The Independent Petroleum Marketers Association of Nigeria has knocked down Taiwo Oyedele, chairman of the tax reforms committee, for saying Nigerians should pray that the country’s refineries do not work.

Mr Oyedele debunked on Monday the widely held belief that the refineries, when operational, would address Nigeria’s energy problems.

“Nothing can be farther from the truth than that,” he said at an Independence Anniversary Event in Lagos.

He noted that over N10 trillion has been spent on maintaining the country’s refineries, despite the fact that they currently produce nothing.

According to Oyedele, if the country’s refineries start producing, shortcomings in their management might cause petrol to become the most expensive in the world.

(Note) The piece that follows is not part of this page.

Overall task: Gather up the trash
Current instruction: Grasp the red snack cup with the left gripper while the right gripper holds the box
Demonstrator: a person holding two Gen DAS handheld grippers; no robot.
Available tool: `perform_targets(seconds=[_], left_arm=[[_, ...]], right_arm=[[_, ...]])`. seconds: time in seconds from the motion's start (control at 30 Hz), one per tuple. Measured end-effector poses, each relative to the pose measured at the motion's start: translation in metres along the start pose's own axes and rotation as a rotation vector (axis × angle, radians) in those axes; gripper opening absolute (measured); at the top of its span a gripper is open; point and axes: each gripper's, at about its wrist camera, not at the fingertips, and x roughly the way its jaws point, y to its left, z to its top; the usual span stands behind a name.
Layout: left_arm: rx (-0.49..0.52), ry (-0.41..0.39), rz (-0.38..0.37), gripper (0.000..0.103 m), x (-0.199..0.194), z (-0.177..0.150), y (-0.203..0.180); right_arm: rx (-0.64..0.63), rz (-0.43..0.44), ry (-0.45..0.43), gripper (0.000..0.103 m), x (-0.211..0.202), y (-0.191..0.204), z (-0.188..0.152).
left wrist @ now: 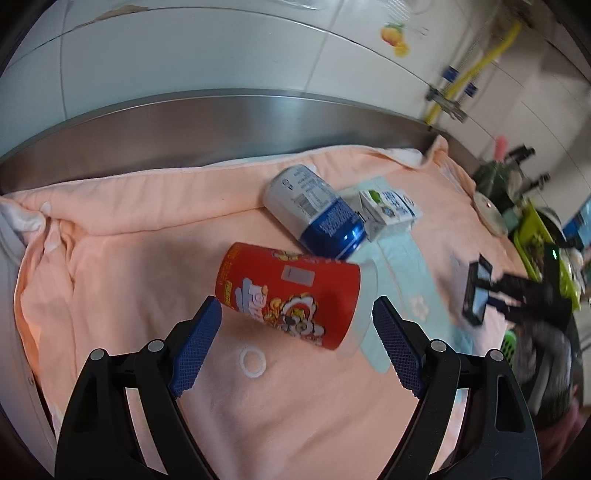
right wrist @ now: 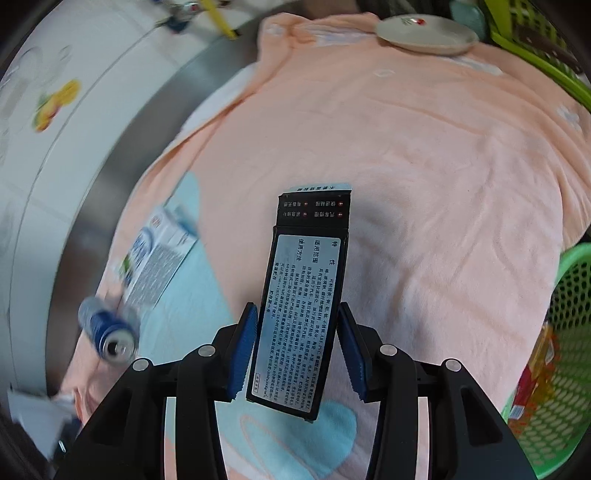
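Note:
In the left wrist view a red snack canister [left wrist: 291, 295] with a clear lid lies on its side on the peach towel [left wrist: 147, 258]. My left gripper [left wrist: 295, 317] is open, its blue pads either side of the canister, not touching it. Behind lie a blue-and-white can [left wrist: 314, 212] and a small milk carton [left wrist: 388, 206]. My right gripper [right wrist: 295, 332] is shut on a black box [right wrist: 303, 306] with a printed label, held above the towel; it also shows in the left wrist view [left wrist: 478, 291]. The can [right wrist: 109, 332] and carton [right wrist: 155, 254] lie to its left.
A green mesh basket [right wrist: 561, 350] holding a red wrapper stands at the right. A white plate [right wrist: 424, 33] and a lime crate [right wrist: 535, 48] sit at the towel's far end. A steel rim [left wrist: 221, 122] and white tiled wall run behind the towel.

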Motion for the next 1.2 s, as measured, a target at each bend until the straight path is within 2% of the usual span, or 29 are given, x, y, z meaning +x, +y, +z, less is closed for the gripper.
perform_targets(seconds=[0.17, 0.27, 0.47, 0.57, 0.93, 1.03, 1.13, 1.2], left_arm=[[-0.068, 0.013, 0.046, 0.083, 0.006, 0.009, -0.003], [-0.193, 0.059, 0.019, 0.083, 0.017, 0.011, 0.005], [-0.384, 0.052, 0.041, 0.083, 0.029, 0.017, 0.009], [-0.482, 0.082, 0.036, 0.083, 0.043, 0.017, 0.008], [-0.683, 0.118, 0.089, 0.084, 0.077, 0.009, 0.016], [-0.746, 0.143, 0.057, 0.084, 0.086, 0.005, 0.022], [-0.721, 0.145, 0.061, 0.084, 0.088, 0.007, 0.019], [-0.711, 0.153, 0.038, 0.083, 0.091, 0.007, 0.018]], right_arm=[[-0.066, 0.052, 0.004, 0.043, -0.015, -0.002, -0.019], [-0.097, 0.088, 0.01, 0.043, -0.025, -0.009, -0.031], [-0.158, 0.121, 0.008, 0.043, -0.029, -0.01, -0.043], [-0.191, 0.126, 0.002, 0.043, -0.033, -0.011, -0.048], [-0.276, 0.14, -0.026, 0.043, -0.048, -0.016, -0.071], [-0.274, 0.138, -0.019, 0.043, -0.047, -0.02, -0.074], [-0.271, 0.131, -0.021, 0.043, -0.048, -0.023, -0.077], [-0.266, 0.127, -0.024, 0.043, -0.05, -0.027, -0.079]])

“You would have succeeded in replacing the subsidy at the pump with subsidy of the refineries,” he said.

In response to the request to sell the refineries, IPMAN National Controller Mike Osatuyi claimed that the nation’s energy ambitions are best protected when it controls them.

“You can’t control what you don’t own,” Mr Osatuyi said. “The cost of importing petrol is now very high. I think government is moving in the right direction by making the refineries work very soon.”

However, Wale Oyerinde, Director-General of the Nigeria Employers Consultative Association, disagreed, arguing that the refineries should be sold transparently to Nigerians or private persons who can run them efficiently.

“It has not worked before, so why are we keeping it? He said.

Oyerinde also proposed that instead of repeatedly investing in unproductive refineries, the government should play a regulatory role.

He concluded by saying that Nigerians have become overly emotional about the refineries and that they should be operated like businesses instead.